_EXERCISE PROMPT_: Print each line from the start of the records below up through the line where "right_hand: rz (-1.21" is found, exactly as given.

_AVAILABLE DATA_:
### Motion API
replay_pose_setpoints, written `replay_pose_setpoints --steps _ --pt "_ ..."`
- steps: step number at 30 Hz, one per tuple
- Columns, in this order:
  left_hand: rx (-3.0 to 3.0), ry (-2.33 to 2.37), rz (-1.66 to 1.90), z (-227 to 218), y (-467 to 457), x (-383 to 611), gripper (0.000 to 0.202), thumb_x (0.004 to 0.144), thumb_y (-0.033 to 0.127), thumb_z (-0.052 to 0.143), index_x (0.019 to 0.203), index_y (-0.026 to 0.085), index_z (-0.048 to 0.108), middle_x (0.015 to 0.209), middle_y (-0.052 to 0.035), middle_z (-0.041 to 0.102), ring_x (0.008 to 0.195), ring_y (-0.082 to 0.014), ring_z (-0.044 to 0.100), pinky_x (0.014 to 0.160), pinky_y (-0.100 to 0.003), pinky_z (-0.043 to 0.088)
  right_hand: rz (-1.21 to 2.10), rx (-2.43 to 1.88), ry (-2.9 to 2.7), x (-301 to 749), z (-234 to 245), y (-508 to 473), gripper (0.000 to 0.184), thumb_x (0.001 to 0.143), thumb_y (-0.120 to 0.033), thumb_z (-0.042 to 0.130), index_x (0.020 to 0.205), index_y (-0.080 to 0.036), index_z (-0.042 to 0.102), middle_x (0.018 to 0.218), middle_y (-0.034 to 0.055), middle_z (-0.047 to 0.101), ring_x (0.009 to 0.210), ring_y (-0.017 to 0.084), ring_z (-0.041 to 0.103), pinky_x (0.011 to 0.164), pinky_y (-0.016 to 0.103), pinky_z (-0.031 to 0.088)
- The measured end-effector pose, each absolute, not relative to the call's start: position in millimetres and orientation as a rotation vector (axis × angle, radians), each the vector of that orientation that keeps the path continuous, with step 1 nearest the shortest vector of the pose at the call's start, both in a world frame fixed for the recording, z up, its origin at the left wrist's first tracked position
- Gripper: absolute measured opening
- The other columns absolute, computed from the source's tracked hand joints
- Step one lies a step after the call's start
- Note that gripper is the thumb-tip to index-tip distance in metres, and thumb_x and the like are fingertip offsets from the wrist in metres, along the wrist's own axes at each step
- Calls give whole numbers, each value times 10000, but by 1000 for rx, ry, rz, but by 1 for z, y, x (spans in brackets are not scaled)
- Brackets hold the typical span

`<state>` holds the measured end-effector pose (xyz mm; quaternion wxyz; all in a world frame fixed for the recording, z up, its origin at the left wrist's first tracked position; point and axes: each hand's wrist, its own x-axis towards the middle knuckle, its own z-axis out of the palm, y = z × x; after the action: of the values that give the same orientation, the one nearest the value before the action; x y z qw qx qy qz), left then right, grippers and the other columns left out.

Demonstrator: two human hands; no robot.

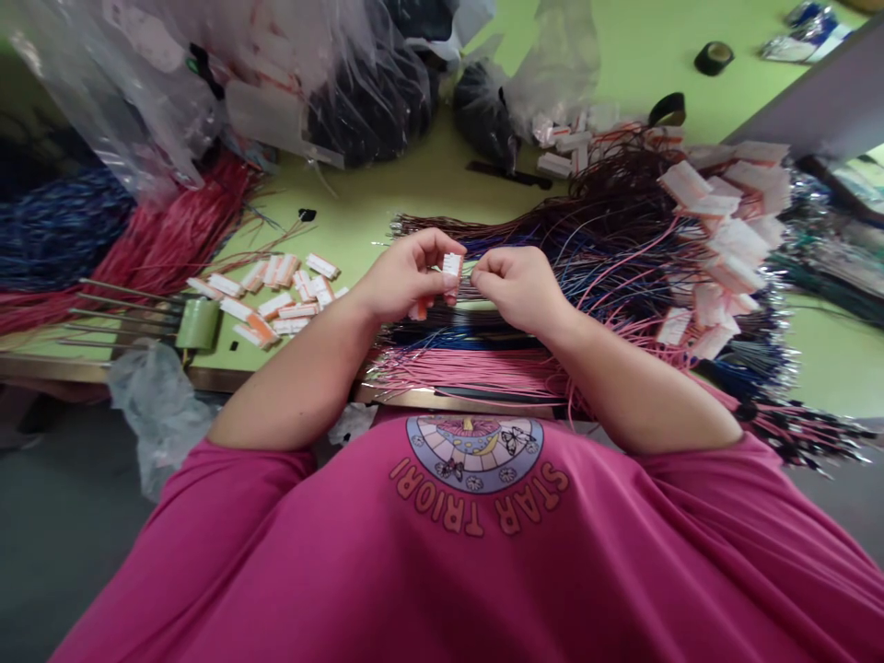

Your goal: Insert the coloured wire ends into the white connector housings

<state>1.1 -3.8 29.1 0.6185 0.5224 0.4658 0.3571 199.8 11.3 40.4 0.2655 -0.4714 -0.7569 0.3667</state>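
Between the thumb and fingers of my left hand (pixel 407 276) is a small white and orange connector housing (pixel 451 265), held upright above the wires. My right hand (pixel 517 285) is closed in a pinch just to the right of the housing; what its fingertips hold, if anything, is too small to make out. Beneath both hands lie bundles of dark wires (pixel 476 322) and pink wires (pixel 470 368), with their bare ends toward the left. Several loose connector housings (pixel 276 304) are scattered on the green table left of my left hand.
At the right, wires with connector housings (pixel 738 239) are heaped. A green block with metal rods (pixel 199 322) stands at the left edge, near red wires (pixel 186 221). Plastic bags (pixel 373 101) fill the back. A roll of black tape (pixel 714 58) lies far right on the green table (pixel 622 55).
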Motion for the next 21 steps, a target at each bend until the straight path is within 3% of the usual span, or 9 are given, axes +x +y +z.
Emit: replay_pose_setpoints --steps 7,11,15,18,21 --pt "1196 1083 841 28 -5 5 378 763 159 816 1073 233 614 698 29 691 435 -74 527 375 -186 313 1135 -1276 -2028 196 42 11 214 836 -202 557 634 -169 620 577 -45 482 613 99 418 643 268 322" --pt "1213 1085 842 28 -5 7 385 747 150 840 1051 223 616 695 26 696 448 -77 547 374 -182 311 1148 -1282 -2061 194 39 8 237 880 -211 567 690 -152 695 614 -30 555 635 105 448 673 268 340" --pt "1257 1104 829 27 -4 7 372 762 159 820 1067 212 612 710 22 701 458 -79 550 384 -183 316 1117 -1256 -2064 195 34 10 224 884 -220 587 691 -152 677 667 -20 603 661 107 472 693 260 361" --pt "1300 1085 845 27 -3 5 386 789 165 781 1130 208 605 718 32 689 472 -74 556 406 -176 332 998 -1258 -2151 199 36 14 210 904 -251 599 739 -150 679 705 -5 627 683 122 500 701 268 374" --pt "1328 1098 865 29 0 0 392 810 165 742 1173 197 599 751 24 680 556 -90 619 444 -170 369 662 -1259 -2433 210 48 9 239 970 -268 542 868 -148 721 778 39 671 726 160 542 735 304 394"
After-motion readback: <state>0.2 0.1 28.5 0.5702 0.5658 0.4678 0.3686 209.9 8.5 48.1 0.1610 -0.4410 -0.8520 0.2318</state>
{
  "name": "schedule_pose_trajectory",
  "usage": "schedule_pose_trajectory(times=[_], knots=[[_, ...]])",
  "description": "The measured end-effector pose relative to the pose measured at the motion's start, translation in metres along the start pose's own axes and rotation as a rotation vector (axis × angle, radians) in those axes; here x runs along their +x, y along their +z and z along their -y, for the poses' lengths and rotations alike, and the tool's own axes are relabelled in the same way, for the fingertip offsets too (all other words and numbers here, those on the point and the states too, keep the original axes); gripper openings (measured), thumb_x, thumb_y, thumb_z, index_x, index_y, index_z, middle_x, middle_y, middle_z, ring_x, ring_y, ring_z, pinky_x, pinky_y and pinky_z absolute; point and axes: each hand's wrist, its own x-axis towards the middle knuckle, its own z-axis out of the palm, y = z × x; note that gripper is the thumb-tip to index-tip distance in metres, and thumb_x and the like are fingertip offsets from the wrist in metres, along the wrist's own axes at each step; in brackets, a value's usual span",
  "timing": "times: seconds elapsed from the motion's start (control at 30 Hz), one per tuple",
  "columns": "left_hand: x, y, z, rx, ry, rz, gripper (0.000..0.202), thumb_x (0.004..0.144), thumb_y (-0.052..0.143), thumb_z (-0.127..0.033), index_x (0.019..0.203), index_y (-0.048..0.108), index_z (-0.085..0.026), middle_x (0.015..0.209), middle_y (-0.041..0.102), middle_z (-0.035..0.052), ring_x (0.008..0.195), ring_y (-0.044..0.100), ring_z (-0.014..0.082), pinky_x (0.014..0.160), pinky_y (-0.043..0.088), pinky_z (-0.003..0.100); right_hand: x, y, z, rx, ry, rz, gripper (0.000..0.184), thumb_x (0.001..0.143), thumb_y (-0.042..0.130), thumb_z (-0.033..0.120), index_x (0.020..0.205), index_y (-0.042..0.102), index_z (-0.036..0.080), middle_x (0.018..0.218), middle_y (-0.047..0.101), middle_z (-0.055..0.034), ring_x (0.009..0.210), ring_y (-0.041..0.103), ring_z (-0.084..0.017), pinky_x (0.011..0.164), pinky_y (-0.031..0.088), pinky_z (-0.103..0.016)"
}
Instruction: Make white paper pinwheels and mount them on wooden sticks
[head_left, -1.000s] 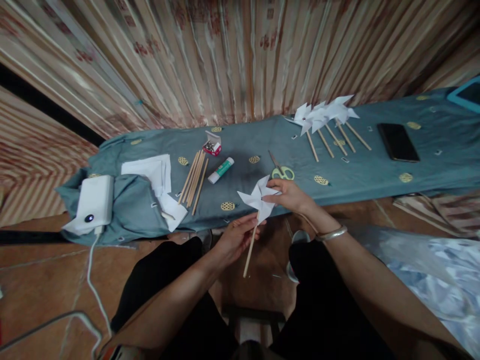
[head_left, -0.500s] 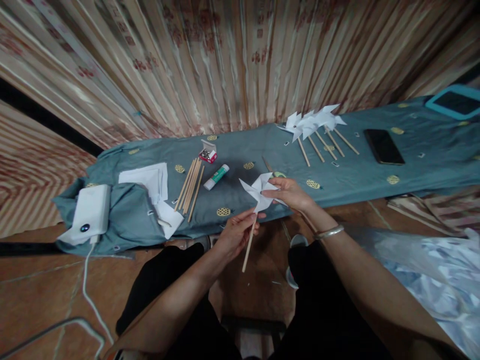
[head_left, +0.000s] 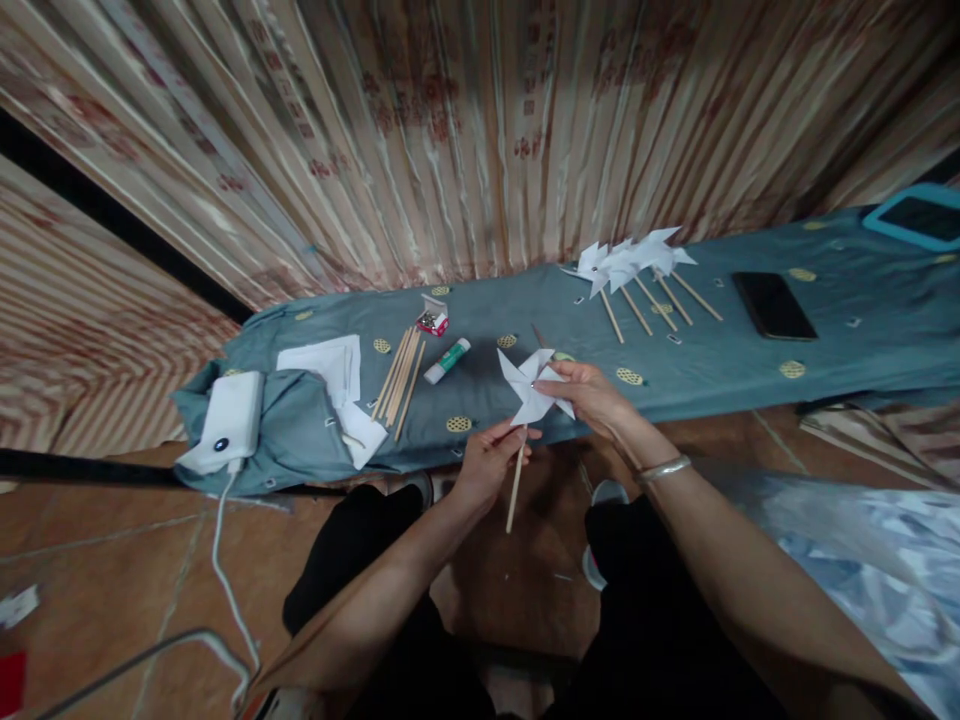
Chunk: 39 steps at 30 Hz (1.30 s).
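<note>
White paper pinwheel [head_left: 528, 400] is positioned at the centre of the frame, before the table [head_left: 480, 388]. Left hand [head_left: 487, 462]: grip clamped on the wooden stick [head_left: 515, 490], just below the blades. Right hand [head_left: 594, 398]: grip clamped on the pinwheel's right side, fingertip near the central pin [head_left: 533, 384]. Glue stick [head_left: 447, 361] lies farther left

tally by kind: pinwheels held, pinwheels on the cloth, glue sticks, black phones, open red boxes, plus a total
Held pinwheel: 1
Pinwheels on the cloth, by their sticks: 5
Glue stick: 1
Black phone: 1
Open red box: 1
Total: 9
</note>
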Motion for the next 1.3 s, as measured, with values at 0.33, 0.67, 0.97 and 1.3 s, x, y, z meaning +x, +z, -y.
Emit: schedule_pose_trajectory(times=[0.33,0.67,0.97,1.3], knots=[[0.011,0.001,0.007,0.178,0.133,-0.048,0.019,0.073,0.07,-0.032,0.077,0.076,-0.014,0.06,0.064,0.0016,0.057,0.052,0.0098,0.059,0.045,0.022,0.002,0.001,-0.002,0.016,-0.029,-0.054,0.037,0.048,0.088,0.03,0.078,0.07,0.018,0.073,0.072,0.0,0.065,0.065,-0.014,0.068,0.051,-0.026],[0.036,-0.004,0.007,0.206,0.154,-0.029,0.015,0.076,0.067,-0.026,0.082,0.075,-0.014,0.073,0.072,0.0052,0.058,0.053,0.0106,0.059,0.047,0.023,0.013,0.007,-0.001,0.062,-0.044,-0.106,0.038,0.045,0.09,0.028,0.074,0.069,0.017,0.069,0.073,0.0014,0.064,0.065,-0.012,0.071,0.05,-0.025],[0.052,-0.004,0.002,0.178,0.197,-0.035,0.034,0.066,0.074,-0.035,0.093,0.076,-0.014,0.073,0.074,0.0051,0.056,0.057,0.0101,0.055,0.05,0.023,0.023,0.015,-0.003,0.196,-0.097,-0.162,0.038,0.043,0.091,0.031,0.07,0.07,0.017,0.061,0.07,0.0033,0.056,0.06,-0.01,0.059,0.046,-0.022],[0.058,0.008,-0.001,0.195,0.239,-0.034,0.037,0.068,0.073,-0.033,0.1,0.076,-0.013,0.077,0.075,0.006,0.057,0.058,0.0099,0.056,0.051,0.023,0.024,0.011,0.005,0.281,-0.102,-0.212,0.037,0.042,0.091,0.026,0.072,0.072,0.017,0.064,0.072,0.002,0.058,0.063,-0.011,0.061,0.05,-0.022]])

_RESULT OF THIS EXERCISE_:
### Motion API
replay_pose_setpoints, written `replay_pose_setpoints --steps _ --pt "_ ..."`
- steps: step number at 30 Hz, one per tuple
- Columns, in this order:
  left_hand: rx (-3.0 to 3.0), ry (-2.33 to 2.37), rz (-1.66 to 1.90), z (-227 to 218), y (-467 to 457), x (-383 to 611), gripper (0.000 to 0.202), thumb_x (0.004 to 0.144), thumb_y (-0.033 to 0.127), thumb_z (-0.052 to 0.143), index_x (0.019 to 0.203), index_y (-0.026 to 0.085), index_z (-0.048 to 0.108), middle_x (0.015 to 0.209), middle_y (-0.052 to 0.035), middle_z (-0.041 to 0.102), ring_x (0.008 to 0.195), ring_y (-0.082 to 0.014), ring_z (-0.044 to 0.100), pinky_x (0.014 to 0.160), pinky_y (-0.100 to 0.003), pinky_z (-0.043 to 0.088)
  right_hand: rz (-1.21 to 2.10), rx (-2.43 to 1.88), ry (-2.9 to 2.7), x (-301 to 749), z (-234 to 245), y (-508 to 473), gripper (0.000 to 0.184), thumb_x (0.001 to 0.143), thumb_y (-0.120 to 0.033), thumb_z (-0.042 to 0.130), index_x (0.020 to 0.205), index_y (-0.080 to 0.036), index_z (-0.042 to 0.102), middle_x (0.018 to 0.218), middle_y (-0.034 to 0.055), middle_z (-0.047 to 0.101), ring_x (0.009 to 0.210), ring_y (-0.017 to 0.084), ring_z (-0.041 to 0.103), pinky_x (0.011 to 0.164), pinky_y (-0.016 to 0.103), pinky_z (-0.031 to 0.088)

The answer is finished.